The Interactive Advertising Bureau will offer small publishers new tools that could help them combat ad blocking, the organization said on Tuesday.
The mechanisms aim to help publishers
determine whether their visitors are using ad blockers, and if so, send those people messages related to ad blocking and its effect on publishers.
"What we're saying to publishers is
experiment. We're not backing any one solution," Scott Cunningham, IAB senior vice president for technology and ad operations told reporters on Tuesday.
One possibility is that publishers
could ask visitors to turn off ad blockers in exchange for content. A study conducted by the IAB last year found that 60%
of the people who use ad blockers would turn them off in order to access content.
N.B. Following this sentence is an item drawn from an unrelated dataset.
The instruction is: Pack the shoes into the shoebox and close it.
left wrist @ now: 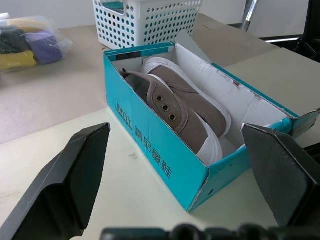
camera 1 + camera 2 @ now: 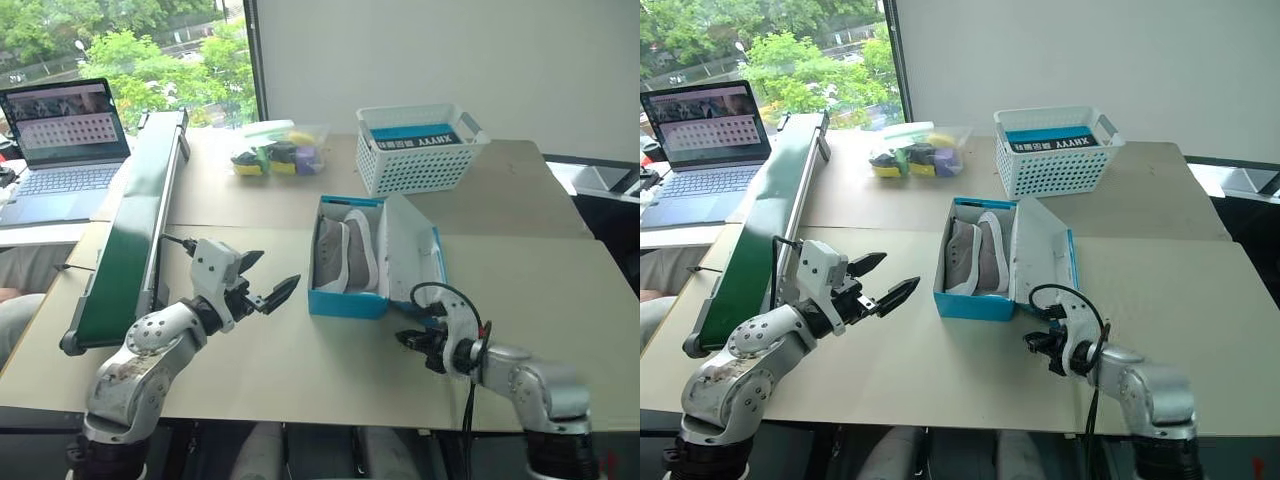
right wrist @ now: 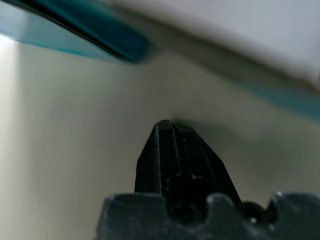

Not all publishers say they agree with this approach. Rick Jaworski -- who is proprietor of the site
JoyOfBaking.com and a member of the IAB's "Long-Tail Alliance" of small online publishers -- said on Tuesday that he hasn't yet decided whether to send messages about ad blockers to visitors who use
them.
Jaworski estimates that 10% of the visitors to JoyOfBaking.com do so. A recent study by Adobe and PageFair (which says it can help publishers "restore blocked ad inventory") found that 45 million U.S. Web users, representing 15% of Web users in the country, now deploy an
ad blocker.
The IAB's new offerings for small publishers are part of a larger industry initiative against ad blocking. Other components include a call to reduce clutter and use "nondisruptive"
and "noninvasive" ad formats. The IAB also unveiled a new Web site section, www.iab.net/adblocking, dedicated to its efforts against ad blocking.
"The IAB strongly opposes ad blocking," says Cunningham, who characterizes the battle between publishers and ad-blocking companies as a "war between engineers."
Cunningham says the IAB is
still considering legal options against ad blockers, but hasn't yet reached any decisions.